▶ _ACTION ITEM_: There is one span to output from the data below: the lines starting at the line with "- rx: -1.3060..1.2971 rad" and ending at the line with "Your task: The". Output it exactly, ends included, nothing more.

▶ _THE INPUT_:

::::::::

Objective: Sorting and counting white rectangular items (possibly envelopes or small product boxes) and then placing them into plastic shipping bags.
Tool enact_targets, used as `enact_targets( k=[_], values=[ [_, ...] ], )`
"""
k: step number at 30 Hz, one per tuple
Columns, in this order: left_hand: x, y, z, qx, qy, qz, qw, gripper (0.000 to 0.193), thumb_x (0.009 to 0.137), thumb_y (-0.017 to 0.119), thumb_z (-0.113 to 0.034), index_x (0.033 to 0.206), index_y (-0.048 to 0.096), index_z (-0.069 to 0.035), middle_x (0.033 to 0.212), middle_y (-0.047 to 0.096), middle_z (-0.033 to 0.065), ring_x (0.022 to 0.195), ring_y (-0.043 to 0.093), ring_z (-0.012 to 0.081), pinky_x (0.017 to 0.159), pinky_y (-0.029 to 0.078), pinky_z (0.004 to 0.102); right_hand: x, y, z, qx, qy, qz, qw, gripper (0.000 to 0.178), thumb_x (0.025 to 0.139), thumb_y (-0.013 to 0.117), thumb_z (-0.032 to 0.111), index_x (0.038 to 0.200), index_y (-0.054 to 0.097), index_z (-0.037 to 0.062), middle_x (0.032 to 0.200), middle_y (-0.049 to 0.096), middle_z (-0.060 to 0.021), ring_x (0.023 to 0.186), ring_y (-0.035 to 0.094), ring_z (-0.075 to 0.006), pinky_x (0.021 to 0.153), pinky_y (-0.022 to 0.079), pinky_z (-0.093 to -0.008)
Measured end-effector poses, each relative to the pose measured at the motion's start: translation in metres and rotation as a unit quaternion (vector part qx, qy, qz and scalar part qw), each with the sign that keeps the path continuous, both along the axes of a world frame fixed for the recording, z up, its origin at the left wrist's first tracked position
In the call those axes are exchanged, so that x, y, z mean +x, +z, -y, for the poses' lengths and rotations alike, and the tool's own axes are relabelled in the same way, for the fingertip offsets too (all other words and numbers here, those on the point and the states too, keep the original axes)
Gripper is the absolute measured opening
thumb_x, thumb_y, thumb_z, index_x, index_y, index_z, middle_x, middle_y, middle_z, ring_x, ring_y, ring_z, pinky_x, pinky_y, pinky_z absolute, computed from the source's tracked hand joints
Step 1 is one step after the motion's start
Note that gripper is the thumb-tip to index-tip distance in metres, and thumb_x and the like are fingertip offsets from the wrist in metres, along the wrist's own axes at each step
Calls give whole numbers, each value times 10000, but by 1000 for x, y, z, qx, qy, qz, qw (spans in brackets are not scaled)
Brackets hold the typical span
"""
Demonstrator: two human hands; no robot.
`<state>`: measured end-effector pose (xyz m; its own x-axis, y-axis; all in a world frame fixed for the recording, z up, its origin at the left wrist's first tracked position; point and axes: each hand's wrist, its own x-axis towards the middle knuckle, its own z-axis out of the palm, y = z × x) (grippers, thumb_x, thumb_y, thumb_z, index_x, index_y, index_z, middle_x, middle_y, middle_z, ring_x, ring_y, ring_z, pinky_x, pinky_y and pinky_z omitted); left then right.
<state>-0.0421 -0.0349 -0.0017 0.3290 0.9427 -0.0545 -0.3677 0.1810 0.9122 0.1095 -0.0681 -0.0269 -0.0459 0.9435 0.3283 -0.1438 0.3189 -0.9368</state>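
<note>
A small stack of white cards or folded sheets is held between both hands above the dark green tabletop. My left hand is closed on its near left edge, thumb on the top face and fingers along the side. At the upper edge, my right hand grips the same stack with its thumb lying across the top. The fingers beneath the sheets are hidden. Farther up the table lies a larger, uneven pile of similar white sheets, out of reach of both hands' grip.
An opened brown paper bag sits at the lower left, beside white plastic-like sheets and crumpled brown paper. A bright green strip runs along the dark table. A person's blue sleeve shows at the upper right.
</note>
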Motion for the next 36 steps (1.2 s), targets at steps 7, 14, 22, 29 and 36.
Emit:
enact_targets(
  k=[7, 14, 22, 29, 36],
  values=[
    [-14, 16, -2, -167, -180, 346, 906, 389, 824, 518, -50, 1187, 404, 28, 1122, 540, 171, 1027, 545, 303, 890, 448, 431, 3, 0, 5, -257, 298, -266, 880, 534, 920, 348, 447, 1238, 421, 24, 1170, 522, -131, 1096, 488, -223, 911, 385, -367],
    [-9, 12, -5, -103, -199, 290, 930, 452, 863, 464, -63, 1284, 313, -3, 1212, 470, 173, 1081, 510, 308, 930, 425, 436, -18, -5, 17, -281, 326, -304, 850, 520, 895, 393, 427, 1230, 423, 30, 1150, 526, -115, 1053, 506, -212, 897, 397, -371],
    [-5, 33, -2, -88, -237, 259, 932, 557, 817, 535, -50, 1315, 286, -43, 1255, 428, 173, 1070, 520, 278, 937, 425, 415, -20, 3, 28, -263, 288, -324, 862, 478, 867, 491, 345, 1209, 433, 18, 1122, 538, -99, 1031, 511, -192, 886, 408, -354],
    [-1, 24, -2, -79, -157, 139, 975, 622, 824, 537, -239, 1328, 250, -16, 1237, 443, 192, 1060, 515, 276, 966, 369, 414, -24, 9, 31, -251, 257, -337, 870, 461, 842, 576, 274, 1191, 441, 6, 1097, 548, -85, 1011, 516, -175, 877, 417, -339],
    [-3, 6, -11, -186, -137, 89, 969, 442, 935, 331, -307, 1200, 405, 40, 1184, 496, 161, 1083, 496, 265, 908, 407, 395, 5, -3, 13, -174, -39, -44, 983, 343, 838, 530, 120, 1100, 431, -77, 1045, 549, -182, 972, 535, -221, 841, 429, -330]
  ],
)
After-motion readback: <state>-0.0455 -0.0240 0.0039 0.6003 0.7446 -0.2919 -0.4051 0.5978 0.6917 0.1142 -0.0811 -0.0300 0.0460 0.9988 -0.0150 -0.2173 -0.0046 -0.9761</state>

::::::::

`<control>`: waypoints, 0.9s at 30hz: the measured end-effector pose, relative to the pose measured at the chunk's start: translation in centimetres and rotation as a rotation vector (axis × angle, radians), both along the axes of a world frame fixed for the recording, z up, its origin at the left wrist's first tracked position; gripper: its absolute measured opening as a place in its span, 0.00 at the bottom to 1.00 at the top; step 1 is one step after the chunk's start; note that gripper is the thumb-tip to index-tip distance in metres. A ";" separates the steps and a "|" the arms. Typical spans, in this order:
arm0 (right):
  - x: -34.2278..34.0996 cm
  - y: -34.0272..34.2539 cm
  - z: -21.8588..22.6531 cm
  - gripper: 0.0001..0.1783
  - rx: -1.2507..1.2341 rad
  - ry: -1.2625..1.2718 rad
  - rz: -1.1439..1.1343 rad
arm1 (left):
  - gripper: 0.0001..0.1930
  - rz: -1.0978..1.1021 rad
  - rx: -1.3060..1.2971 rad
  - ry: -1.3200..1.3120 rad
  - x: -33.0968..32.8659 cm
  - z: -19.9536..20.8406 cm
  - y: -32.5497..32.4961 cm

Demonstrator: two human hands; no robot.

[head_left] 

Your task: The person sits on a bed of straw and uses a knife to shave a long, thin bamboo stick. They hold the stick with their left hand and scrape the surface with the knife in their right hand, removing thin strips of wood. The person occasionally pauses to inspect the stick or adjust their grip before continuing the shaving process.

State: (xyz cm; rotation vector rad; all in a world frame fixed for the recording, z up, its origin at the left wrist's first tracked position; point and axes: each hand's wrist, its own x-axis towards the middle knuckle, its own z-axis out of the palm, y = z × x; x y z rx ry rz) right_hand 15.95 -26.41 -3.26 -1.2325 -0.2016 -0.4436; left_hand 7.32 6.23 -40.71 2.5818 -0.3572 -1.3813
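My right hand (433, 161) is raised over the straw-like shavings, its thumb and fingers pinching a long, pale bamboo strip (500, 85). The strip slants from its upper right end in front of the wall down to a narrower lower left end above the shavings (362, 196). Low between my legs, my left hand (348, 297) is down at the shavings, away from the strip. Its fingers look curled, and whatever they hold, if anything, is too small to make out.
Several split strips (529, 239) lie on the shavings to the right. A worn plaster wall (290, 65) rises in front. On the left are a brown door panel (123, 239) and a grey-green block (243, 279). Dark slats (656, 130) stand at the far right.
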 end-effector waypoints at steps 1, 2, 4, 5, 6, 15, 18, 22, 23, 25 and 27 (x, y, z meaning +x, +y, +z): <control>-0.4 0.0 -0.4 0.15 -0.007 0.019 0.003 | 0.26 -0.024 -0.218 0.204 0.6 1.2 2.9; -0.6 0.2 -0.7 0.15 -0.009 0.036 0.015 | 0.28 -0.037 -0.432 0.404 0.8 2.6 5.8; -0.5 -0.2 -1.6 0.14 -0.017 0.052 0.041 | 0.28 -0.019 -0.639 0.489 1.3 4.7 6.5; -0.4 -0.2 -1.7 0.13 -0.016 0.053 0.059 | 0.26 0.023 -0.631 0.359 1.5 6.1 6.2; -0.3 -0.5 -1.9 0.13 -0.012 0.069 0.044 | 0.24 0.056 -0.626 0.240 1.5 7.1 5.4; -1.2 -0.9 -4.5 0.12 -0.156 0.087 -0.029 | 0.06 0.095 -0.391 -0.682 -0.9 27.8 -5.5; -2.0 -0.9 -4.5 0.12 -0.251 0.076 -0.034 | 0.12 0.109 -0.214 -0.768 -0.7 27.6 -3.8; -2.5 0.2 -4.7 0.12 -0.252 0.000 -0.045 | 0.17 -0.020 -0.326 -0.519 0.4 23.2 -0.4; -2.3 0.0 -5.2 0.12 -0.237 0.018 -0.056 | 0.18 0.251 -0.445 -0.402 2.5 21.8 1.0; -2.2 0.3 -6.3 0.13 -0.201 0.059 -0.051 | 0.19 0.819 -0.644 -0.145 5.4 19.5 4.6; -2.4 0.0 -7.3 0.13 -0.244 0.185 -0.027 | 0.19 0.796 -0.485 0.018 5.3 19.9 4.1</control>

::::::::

▶ _PROBLEM SOLUTION_:
  - rx: -1.3060..1.2971 rad
  - ry: -1.3200..1.3120 rad
  - x: -33.0968..32.8659 cm
  - z: -19.9536..20.8406 cm
  - y: -32.5497..32.4961 cm

Demonstrator: two human hands; no robot.

[head_left] 

Your task: The person sits on a bed of straw and uses a knife to shave a long, thin bamboo stick. They hold the stick with their left hand and scrape the surface with the knife in their right hand, removing thin strips of wood. The person occasionally pauses to inspect the stick or adjust their grip before continuing the shaving process.

Nothing else belongs to this exercise.